- **Task to complete**: An exact, complete printout of the listing is wanted, minus its images.

- **Source material**:
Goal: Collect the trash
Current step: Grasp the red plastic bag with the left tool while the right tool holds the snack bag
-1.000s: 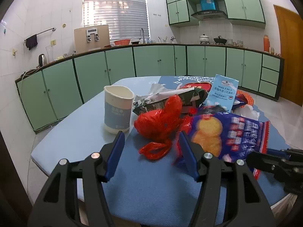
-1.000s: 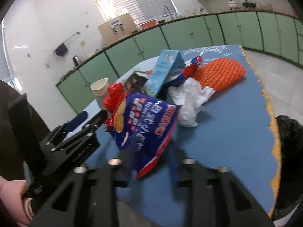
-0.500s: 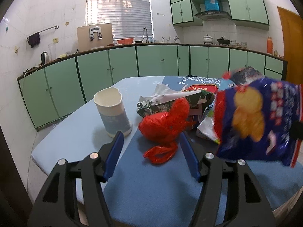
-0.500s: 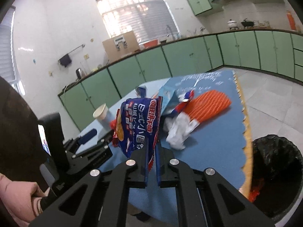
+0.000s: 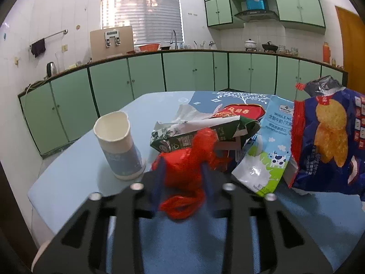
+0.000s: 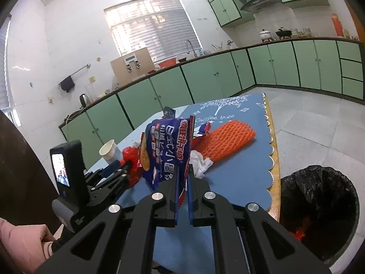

- **Exercise solution**:
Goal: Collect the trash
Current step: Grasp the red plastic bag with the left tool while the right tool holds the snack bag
-1.000s: 
-1.000s: 
-0.500s: 
-0.500s: 
+0.000s: 
+0.000s: 

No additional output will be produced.